«Letztendlich wollen wir verstehen, wie Krankheiten in einzelnen Zellen entstehen»

Moderne Bild- und Sequenziertechniken bieten Forschenden mittlerweile unzählige Möglichkeiten, so genau wie nie zuvor in einzelne Zellen zu blicken und regulatorische Abläufe zu erfassen. Aber was tun mit den riesigen Datenmengen, die dabei entstehen? In zwei Veröffentlichungen in Nature Communications stellt G.V. Shivashankar, Leiter des Labors für Biologie im Nanobereich am Paul Scherrer Institut PSI und Professor für Mechanogenomik an der ETH Zürich, Methoden vor, um die Daten mithilfe des maschinellen Lernens zu kombinieren und so Antworten auf drängende biomedizinische Fragen zu finden. Wie das funktioniert, erzählt er im Interview.

G.V. Shivashankar, Leiter des PSI-Labors für Biologie im Nanobereich
(Foto: Paul Scherrer Institut/Markus Fischer)

Herr Shivashankar, alle sprechen von der Datenexplosion: Ungefähr alle zwei Jahre verdoppelt sich die Menge der weltweit gespeicherten Daten. In der Wissenschaft ist das nicht anders. Was ist in Ihrem Forschungsbereich der Grund für die hohe Datenmenge?

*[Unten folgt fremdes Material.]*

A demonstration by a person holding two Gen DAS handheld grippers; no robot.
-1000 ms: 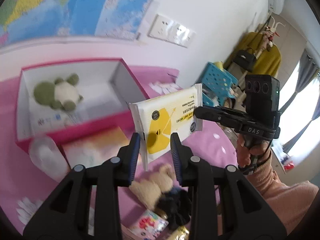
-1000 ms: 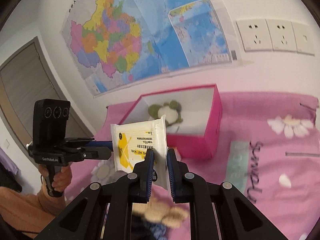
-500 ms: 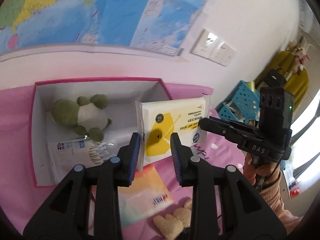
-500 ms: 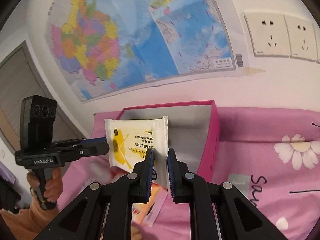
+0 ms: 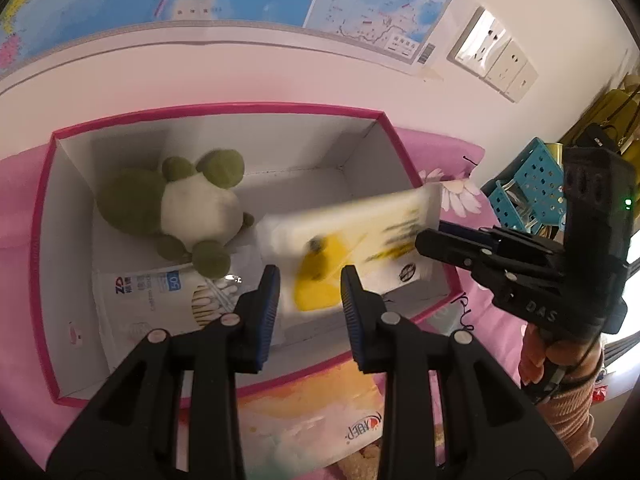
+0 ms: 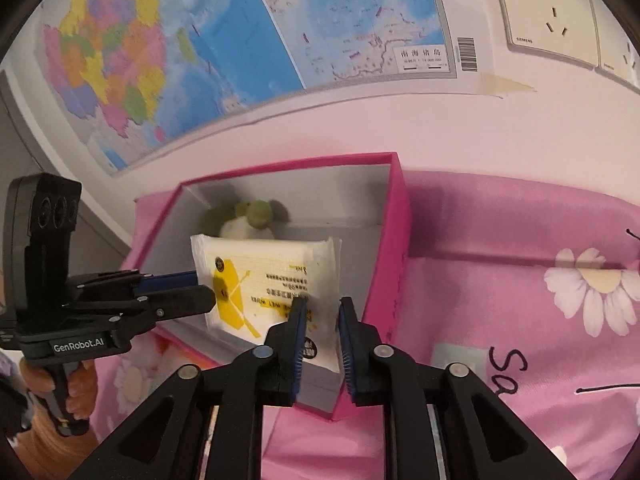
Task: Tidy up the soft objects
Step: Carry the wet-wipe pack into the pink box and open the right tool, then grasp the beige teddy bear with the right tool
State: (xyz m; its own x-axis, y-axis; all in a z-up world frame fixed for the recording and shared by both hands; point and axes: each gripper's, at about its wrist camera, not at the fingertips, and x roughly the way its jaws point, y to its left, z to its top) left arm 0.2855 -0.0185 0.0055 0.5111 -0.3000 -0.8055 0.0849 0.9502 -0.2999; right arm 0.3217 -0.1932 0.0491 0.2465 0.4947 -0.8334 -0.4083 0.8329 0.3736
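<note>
A white and yellow wet-wipes pack (image 5: 360,236) hangs inside the open pink box (image 5: 224,110), low over its right half and blurred in the left wrist view. My left gripper (image 5: 308,276) is shut on its left end, and from the right wrist camera that gripper (image 6: 200,292) pinches the pack (image 6: 272,276). My right gripper (image 6: 322,304) is opening; the pack's thin right edge stands between its pads, which no longer press on it. A green and white plush toy (image 5: 188,208) lies in the box's back left.
A cotton-swab pack (image 5: 160,300) lies on the box floor at the front left. An orange tissue pack (image 5: 320,420) and a brown plush (image 5: 360,464) lie in front of the box on the pink flowered bedspread (image 6: 520,280). A blue basket (image 5: 532,184) stands at the right.
Both grippers carried the wipes pack forward and down, from above the bedspread into the box. The right jaws have widened slightly. The pack now blurs in the left wrist view.
</note>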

G.V. Shivashankar: Ein Grund ist das Untersuchen und die Sequenzierung des Erbmaterials einzelner Zellen. Früher hat man die Information von vielen Millionen Zellen zu einem Durchschnittswert kombiniert – etwa wenn man eine Blutprobe untersuchte. Aber in der modernen personalisierten Medizin reichen solche Durchschnittsdaten nicht mehr: Man will jede einzelne Zelle messen, um zu verstehen, was sie macht. In den letzten zehn Jahren hat man Techniken entwickelt, um auf Einzelzellebene alle möglichen Daten zu generieren: Bilddaten, DNA-Sequenz, die Gesamtheit aller Proteine in einer Zelle und so weiter.

Warum braucht man diese Informationen für jede einzelne Zelle?

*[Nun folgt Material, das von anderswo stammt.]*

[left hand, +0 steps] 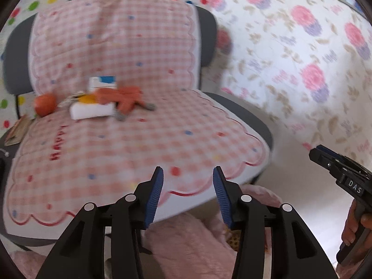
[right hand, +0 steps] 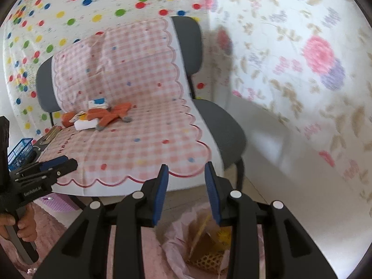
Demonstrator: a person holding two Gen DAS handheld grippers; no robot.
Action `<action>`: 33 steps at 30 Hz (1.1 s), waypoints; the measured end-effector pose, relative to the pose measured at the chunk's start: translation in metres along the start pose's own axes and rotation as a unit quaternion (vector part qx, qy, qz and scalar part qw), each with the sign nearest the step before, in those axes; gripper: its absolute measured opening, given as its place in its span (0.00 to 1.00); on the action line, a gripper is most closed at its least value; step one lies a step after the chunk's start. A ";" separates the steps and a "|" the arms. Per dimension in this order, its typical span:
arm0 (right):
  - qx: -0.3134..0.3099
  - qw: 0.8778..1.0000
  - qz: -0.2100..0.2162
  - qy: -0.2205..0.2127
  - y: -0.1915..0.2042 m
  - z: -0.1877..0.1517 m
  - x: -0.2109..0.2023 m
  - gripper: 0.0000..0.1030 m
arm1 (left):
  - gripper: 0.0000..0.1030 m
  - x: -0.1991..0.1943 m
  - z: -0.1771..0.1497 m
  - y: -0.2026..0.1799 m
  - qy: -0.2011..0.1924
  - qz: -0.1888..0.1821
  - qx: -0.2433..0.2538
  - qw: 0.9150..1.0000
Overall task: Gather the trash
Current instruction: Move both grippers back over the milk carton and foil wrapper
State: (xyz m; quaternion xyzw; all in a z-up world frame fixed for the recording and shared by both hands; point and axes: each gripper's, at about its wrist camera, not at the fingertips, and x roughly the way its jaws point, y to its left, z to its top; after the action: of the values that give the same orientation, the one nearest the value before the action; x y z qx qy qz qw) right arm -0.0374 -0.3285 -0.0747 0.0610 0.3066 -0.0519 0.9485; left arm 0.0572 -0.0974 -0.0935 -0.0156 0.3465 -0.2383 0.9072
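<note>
Nearest us, the left gripper [left hand: 188, 181] and the right gripper [right hand: 186, 176] both hang with jaws spread and nothing between them, above a pink-lined trash bag [right hand: 176, 251] already holding scraps. Beyond them stands a grey chair [right hand: 223, 121] under a pink checked cover [left hand: 130, 139]. Far back on its seat the trash lies clustered: an orange rag [left hand: 125, 97] across a white box [left hand: 91, 110], with an orange ball [left hand: 45, 104] just beside.

Left wrist view: low before the chair [left hand: 244, 107], facing its seat and backrest, close, over the left gripper [left hand: 188, 194]. Right wrist view: further right and further back, angled left at the same chair [right hand: 218, 121], over the right gripper [right hand: 187, 191]. Shared: checked cushion [left hand: 144, 139], clutter on it, flowered wall, each other's gripper at frame edge.
</note>
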 end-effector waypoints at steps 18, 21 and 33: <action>-0.073 0.992 0.105 0.022 0.132 0.072 0.082 0.31 | 0.59 -0.036 0.029 0.148 -0.017 0.148 -0.088 0.985; -0.081 0.990 0.117 0.025 0.160 0.083 0.098 0.39 | 0.59 -0.039 0.031 0.169 -0.013 0.152 -0.095 0.984; -0.119 0.981 0.146 0.048 0.248 0.133 0.188 0.67 | 0.63 -0.009 0.069 0.248 0.004 0.180 -0.087 0.980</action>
State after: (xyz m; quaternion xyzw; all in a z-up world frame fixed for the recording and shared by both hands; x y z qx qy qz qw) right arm 0.2246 -0.1144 -0.0570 -0.0055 0.3439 0.1265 0.9304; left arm 0.1997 0.1165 -0.0835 -0.0308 0.3664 -0.0401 0.9291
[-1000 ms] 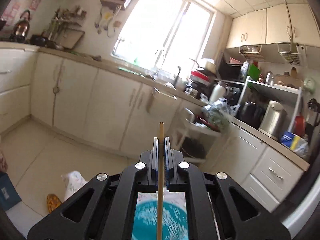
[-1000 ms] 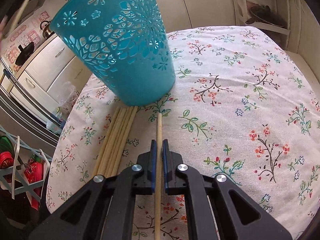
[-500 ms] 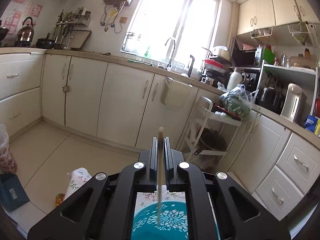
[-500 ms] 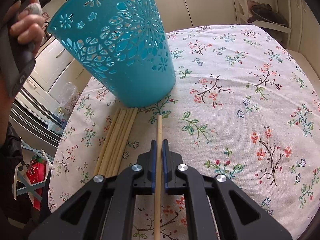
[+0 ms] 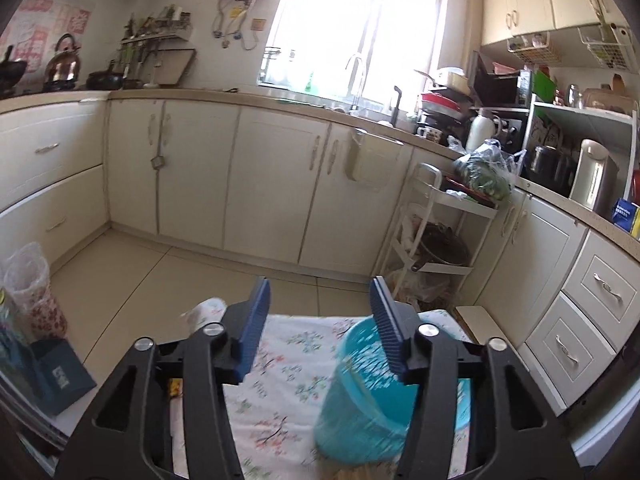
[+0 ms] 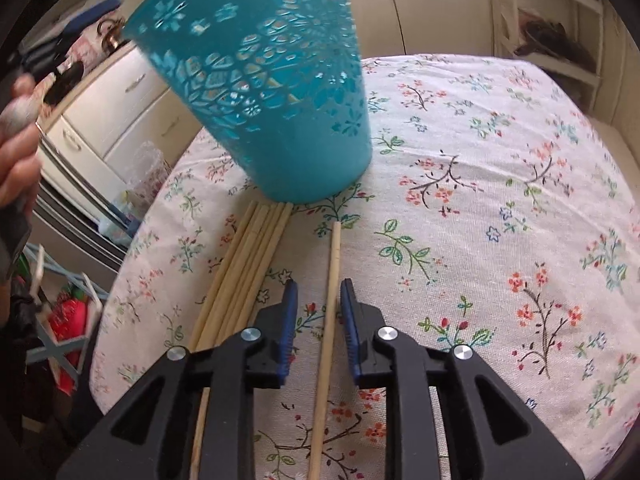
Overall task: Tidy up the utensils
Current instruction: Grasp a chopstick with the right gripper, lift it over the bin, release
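A teal perforated utensil holder [image 6: 272, 92] stands on the floral tablecloth [image 6: 500, 208]; it also shows blurred in the left wrist view [image 5: 360, 400]. A bundle of several wooden chopsticks [image 6: 244, 276] lies at its base. A single chopstick [image 6: 330, 300] lies on the cloth between the fingers of my right gripper [image 6: 319, 322], which is open around it without touching. My left gripper [image 5: 318, 330] is open and empty, held above the holder.
Kitchen cabinets [image 5: 272, 184] and a white trolley rack [image 5: 436, 240] stand beyond the table. A box [image 5: 56, 380] and a bagged bin [image 5: 34, 292] sit on the floor at left. The person's hand [image 6: 16, 152] shows at the left edge.
My left gripper opened and the chopstick it held is gone from its fingers. My right gripper opened, releasing the single chopstick, which lies on the cloth.
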Available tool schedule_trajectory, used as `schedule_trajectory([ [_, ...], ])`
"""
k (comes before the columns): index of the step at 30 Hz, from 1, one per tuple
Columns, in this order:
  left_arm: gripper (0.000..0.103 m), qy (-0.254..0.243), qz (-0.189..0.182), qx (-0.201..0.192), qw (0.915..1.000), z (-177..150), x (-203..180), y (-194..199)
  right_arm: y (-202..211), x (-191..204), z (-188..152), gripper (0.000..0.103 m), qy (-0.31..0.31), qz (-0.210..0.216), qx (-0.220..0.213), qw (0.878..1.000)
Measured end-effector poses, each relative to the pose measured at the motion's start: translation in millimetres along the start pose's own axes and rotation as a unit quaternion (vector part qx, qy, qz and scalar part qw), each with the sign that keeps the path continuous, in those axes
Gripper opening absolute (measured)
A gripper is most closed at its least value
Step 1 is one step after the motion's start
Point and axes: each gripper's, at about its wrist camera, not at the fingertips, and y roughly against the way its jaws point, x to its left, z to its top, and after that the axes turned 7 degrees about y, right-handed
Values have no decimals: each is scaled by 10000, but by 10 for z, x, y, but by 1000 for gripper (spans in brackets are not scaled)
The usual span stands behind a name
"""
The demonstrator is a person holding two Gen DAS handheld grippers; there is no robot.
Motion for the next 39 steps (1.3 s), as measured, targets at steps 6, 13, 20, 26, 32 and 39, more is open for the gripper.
schedule_trajectory([
  [6, 70, 608, 607, 580, 9946, -490, 732, 5, -43, 134, 7, 5, 553, -694, 103, 9960],
  [13, 73, 917, 900, 1314, 9830, -1081, 1016, -280, 12, 175, -51, 5, 663, -1020, 78, 9925],
  [20, 83, 788, 1046, 1346, 9822, -1310, 1001, -301, 824, -288, -12, 5, -944, 355, -1556, 9827],
  [26, 84, 651, 1051, 1412, 9822, -1332, 913, -324, 1362, -90, 617, 5, -943, 908, -2930, 9471],
  [32, 84, 737, 968, 1346, 9834, -1330, 934, -296, 1456, 39, 1325, 6, -1012, 585, -4025, 9079],
  [39, 84, 790, 953, 1365, 9829, -1344, 945, -312, 944, 0, 1615, 6, -1021, -196, -3856, 9168],
])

Weil die Zellen alle so verschieden sind, selbst wenn sie dem gleichen Typ angehören und im gleichen Gewebe sitzen. Die Art, wie das Erbgut abgelesen wird, hängt sehr stark von der Mikro-Umgebung einer Zelle ab.

Wieso denn das? Das Ablesen der DNA hängt doch hauptsächlich vom Erbgut selbst ab, von den einzelnen Genen, oder nicht?

Das haben wir lange Zeit angenommen. Aber in den letzten 10 bis 15 Jahren wurde klar, dass auch die Art, wie das Erbgut in den Zellkern gepackt ist, entscheidend ist. Sie bestimmt, wie das Erbgut abgelesen wird. Und auch wie sich Krankheiten in den verschiedenen Geweben entwickeln.

Wie kann das sein?

Die DNA in jeder unserer Zellen ist etwa einen Meter lang. Sie wird in einen kleinen Zellkern gepackt, der nur etwa 10 Mikrometer gross ist, also ein Hundertstel eines Millimeters. Die Steifheit des Gewebes, Spannungen oder andere Eigenschaften der Mikro-Umgebung können die Art verändern, wie die DNA gepackt wird. Viele altersbedingte Krankheiten hängen genau damit zusammen. Eine nicht-normale Packung der DNA spielt sogar eine Rolle bei der Entwicklung von neurodegenerativen Erkrankungen und Krebs.

Wie kann man denn “messen”, wie die DNA gepackt ist?

Genau da wird es interessant. Vor ein paar Jahren haben wir die Hypothese entwickelt, dass man durch das Verständnis, wie die DNA gepackt ist, sogar voraussagen kann, wie sich eine Zelle verhält und welche Gene sie abliest. Um das zu untersuchen, benutzen wir die Bildgebung: Wir machen Bilder von Zellen in ihrer natürlichen Umgebung, etwa mit Lichtmikroskopie, und versuchen aus diesen Bildern abzuleiten, wie die DNA gepackt ist, um das dann mit ihrer Funktionsweise zu koppeln.

Ich nehme an, Sie gehen dafür nicht persönlich Tausende Bilder von Zellen durch.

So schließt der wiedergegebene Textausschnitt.